Pratama menyatakan bahwa pemakai layanan Google sendiri mencapai lebih dari seratus juta orang. Di luar itu, pemakai Facebook dan WhatsApp sendiri kini sudah mencapai sebanyak lebih dari 80 juta orang. Ini tentu ini menjadi peluang bagi mereka.
“Dengan bantuan teknologi membuat konten hoax ini menjadi sangat cepat dan tepat sasaran. Para pelaku bisa melakukan pengelompokan dengan mudah pada grup WA maupun Grup FB yang mereka buat, dibuat berdasarkan agama, daerah, suku bahkan pengkotakan sesuai sasaran para pelaku ini,” jelas Pratama.
Ditambahkan oleh Pratama, langkah penangkapan oleh Polri sudah bagus dan patut diapresiasi. Namun lebih baik lagi bila pemerintah bisa melakukan langkah preventif dengan menegakkan aturan pembelian nomor seluler baru lebih tegas.
“Di Indonesia setiap orang bisa dengan bebas membeli nomor baru, padahal nomor seluler adalah syarat untuk membuat e-mail dan media sosial, termasuk instant messaging seperti Whatsapp dan Telegram. Ini pintu masuknya, di banyak negara aturan pembelian nomor baru ini disertai identitas, tidak hanya registrasi yang asal-asalan saja,” terang mantan pejabat Lembaga Sandi Negara ini.
Pratama menjelaskan Pemerintah RI seharusnya bisa memberlakukan aturan bahwa pembelian nomor seluler harus diikuti dengan infomasi e-KTP. Ada batas yang jelas untuk pembelian, sehingga setiap nomor aktif yang teregistrasi dengan e-KTP. Menurutnya, langkah ini jelas akan mempersulit para pelaku untuk melakukan “ternak akun”.

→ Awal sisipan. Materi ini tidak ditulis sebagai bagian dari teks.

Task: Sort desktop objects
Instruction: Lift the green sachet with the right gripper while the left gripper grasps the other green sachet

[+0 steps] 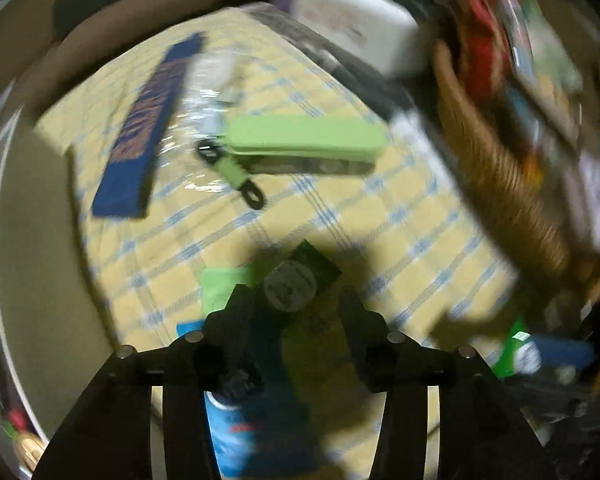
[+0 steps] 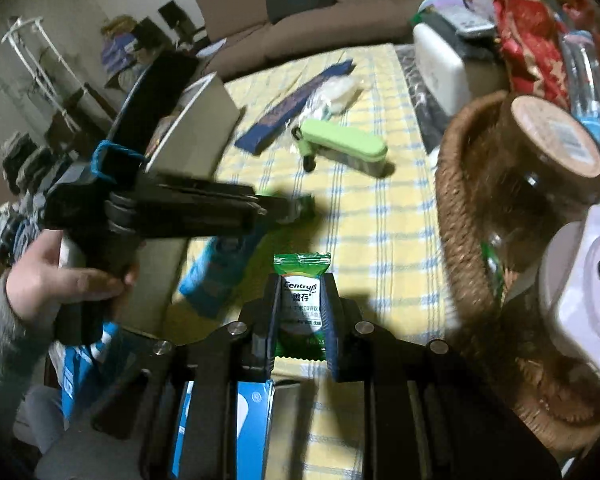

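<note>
My right gripper is shut on a green Centrum sachet, held above the yellow checked cloth. My left gripper holds a similar green sachet between its fingers; the view is blurred. In the right wrist view the left gripper comes in from the left, a green packet at its tip. A light green case with a strap lies mid-table, also in the right wrist view. A dark blue flat box lies to its left, with a clear plastic bag beside it.
A woven basket at the right holds a brown-lidded jar and a white object. A white box and red packaging stand at the back right. A blue tube lies near the left table edge. A sofa is behind.
</note>
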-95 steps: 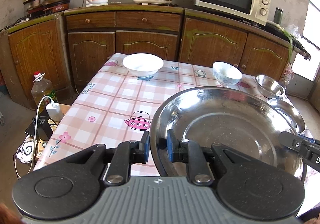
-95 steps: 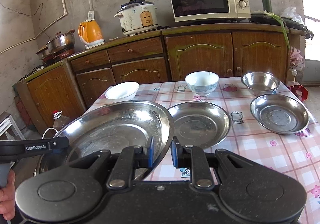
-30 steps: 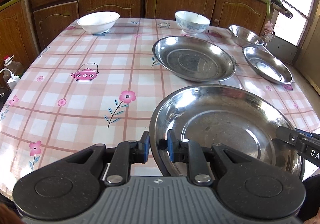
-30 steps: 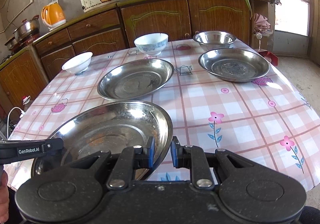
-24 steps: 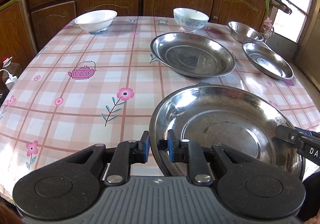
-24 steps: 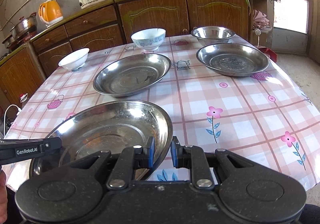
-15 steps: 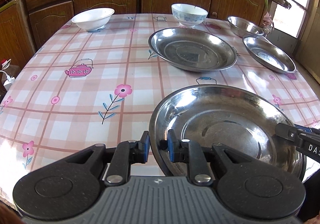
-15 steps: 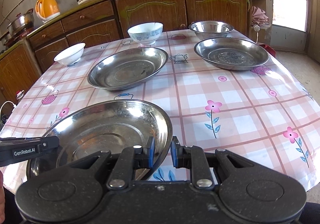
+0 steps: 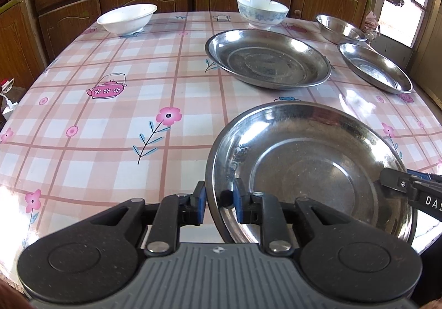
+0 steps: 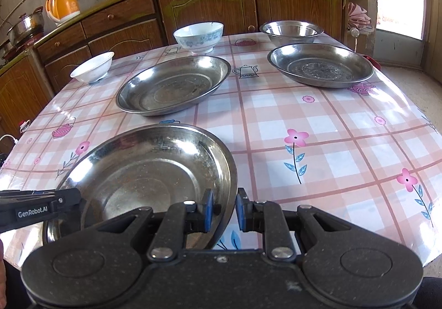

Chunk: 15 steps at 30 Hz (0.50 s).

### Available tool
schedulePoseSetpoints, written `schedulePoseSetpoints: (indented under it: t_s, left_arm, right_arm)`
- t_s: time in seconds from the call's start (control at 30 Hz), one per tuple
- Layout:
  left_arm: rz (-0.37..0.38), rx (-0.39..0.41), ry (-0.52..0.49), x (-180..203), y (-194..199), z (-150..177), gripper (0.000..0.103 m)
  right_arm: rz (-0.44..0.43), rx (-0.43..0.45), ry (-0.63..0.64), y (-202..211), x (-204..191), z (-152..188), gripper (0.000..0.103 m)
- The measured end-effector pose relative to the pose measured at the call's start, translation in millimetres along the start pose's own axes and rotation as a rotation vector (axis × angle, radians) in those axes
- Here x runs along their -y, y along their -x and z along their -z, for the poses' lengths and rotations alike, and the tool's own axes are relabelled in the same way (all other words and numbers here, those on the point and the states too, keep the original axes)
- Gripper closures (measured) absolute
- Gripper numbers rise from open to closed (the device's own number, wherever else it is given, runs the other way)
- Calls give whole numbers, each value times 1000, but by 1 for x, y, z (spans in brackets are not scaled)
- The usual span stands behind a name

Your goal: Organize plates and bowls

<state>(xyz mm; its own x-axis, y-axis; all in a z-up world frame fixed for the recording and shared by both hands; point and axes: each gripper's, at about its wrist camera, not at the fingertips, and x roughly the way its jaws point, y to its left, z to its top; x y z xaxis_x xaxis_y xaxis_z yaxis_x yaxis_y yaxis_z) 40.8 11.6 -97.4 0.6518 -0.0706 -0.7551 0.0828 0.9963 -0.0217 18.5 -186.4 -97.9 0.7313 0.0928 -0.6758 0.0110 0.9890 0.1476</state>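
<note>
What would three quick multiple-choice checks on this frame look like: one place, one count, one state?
1. Where is the blue-patterned bowl?
A on the counter
B on the table, just behind the middle steel plate
C on the floor

2. How many ceramic bowls are on the table?
A none
B four
C two

3. The right gripper is:
A shut on the rim of the near steel plate
B open, holding nothing
C shut on a spoon

Key: B, it stands past that plate's far rim; C, the white bowl plus the blue-patterned one; A, its pads pinch the rim.
</note>
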Motion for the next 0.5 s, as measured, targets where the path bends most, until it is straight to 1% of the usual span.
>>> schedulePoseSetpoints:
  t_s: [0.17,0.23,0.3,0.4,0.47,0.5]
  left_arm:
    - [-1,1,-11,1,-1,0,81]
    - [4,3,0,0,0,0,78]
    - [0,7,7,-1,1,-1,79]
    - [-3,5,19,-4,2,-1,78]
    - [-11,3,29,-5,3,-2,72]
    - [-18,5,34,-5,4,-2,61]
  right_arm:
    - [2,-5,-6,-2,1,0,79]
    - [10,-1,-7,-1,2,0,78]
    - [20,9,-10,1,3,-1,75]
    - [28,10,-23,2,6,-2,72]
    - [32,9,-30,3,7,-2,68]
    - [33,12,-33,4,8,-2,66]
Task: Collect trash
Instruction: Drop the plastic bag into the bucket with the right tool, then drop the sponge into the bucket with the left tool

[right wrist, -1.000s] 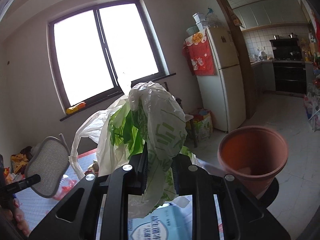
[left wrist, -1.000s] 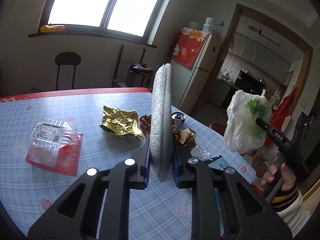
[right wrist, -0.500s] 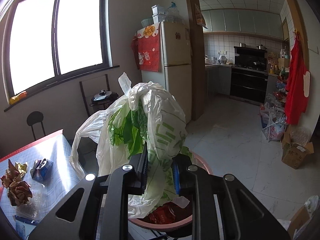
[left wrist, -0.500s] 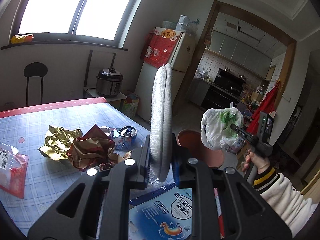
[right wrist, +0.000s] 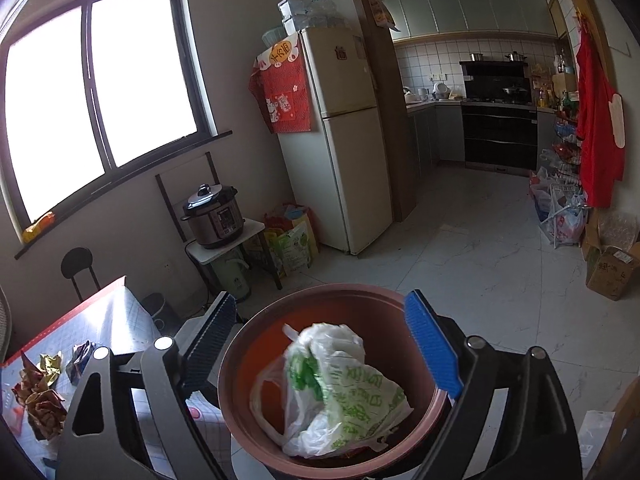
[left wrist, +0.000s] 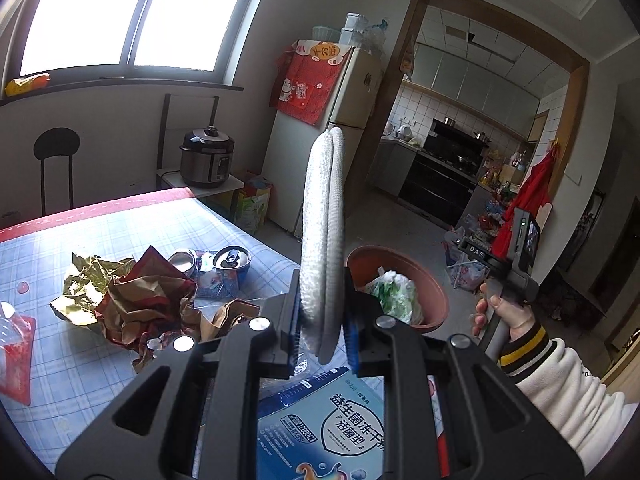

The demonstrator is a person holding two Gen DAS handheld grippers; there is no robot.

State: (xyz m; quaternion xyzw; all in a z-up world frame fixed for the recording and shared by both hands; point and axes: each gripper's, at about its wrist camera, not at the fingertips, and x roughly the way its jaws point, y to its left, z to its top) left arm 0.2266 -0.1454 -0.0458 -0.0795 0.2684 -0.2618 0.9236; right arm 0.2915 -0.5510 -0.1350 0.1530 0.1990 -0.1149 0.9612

“Tanpa keleluasaan untuk [melakukan] ‘ternak akun’, ini jelas akan mempersulit para pemain layanan konten hoax untuk bergerak,” jelas pria asal Cepu Jawa Tengah ini.
Pemerintah RI juga bisa dengan tegas meminta kepada penyedia layanan media sosial untuk melakukan filter konten. Hal yang sama sudah dilakukan Telegram sebagai syarat membuka blokir di Indonesia. Bila masih banyak konten hoax bermunculan di sebuah media sosial, ada baiknya Pemerintah RI memberikan peringatan, agar konten negatif tersebut bisa berangsur berkurang dan hilang.
Terkait pemesan yang dikabarkan berasal dari kalangan politisi, Pratama mengimbau masyarakat menunggu hasil pihak berwajib untuk mengusut lebih lanjut. Ia menyatakan bahwa bila semua hanya didasarkan atas dugaan-dugaan dikhawatirkan hanya akan menambah kisruh di masyarakat.
Namun yang pasti dari keterangan pihak berwajib, Saracen ini memang memanfaatkan kedua pihak agar bisa diadu domba. Mereka memunyai akun untuk memojokkan umat Islam selain juga memunyai akun untuk memojokkan umat beragama lain. Mereka akan mengambil keriuhan media sosial dari isu yang mereka sebar.
Pratama menambahkan bahwa masyarakat kita umumnya baru benar-benar mengenal media sosial langsung dalam genggaman (smartphone) sejak sekitar lima tahun terakhir dan mulai ramai ke ranah politik sejak 2012. Ia menyatakan bahwa satu kelompok akan memiliki tim sendiri, sedangkan kelompok lain pun demikian.
“Beberapa pihak melihat peluang ini, mengapa tidak terus diramaikan saja, meski kontestasi pemilu sudah berakhir. Korbannya jelas masyarakat. Karena itu pemerintah selain bertindak tegas lewat pendekatan hukum oleh aparat, sebaiknya juga menertibkan penjualan nomor seluler, di sana kuncinya,” tegas Pratama.
Pratama menambahkan bahwa masyarakat pun juga sebaiknya mendapatkan edukasi sejak dini. Tujuannya agar mereka bisa menjadi netizen yang baik. Pratama menyatakan juga bahwa Pemerintah RI sebaiknya harus mendorong netizen tanah air agar sibuk menghasilkan konten positif.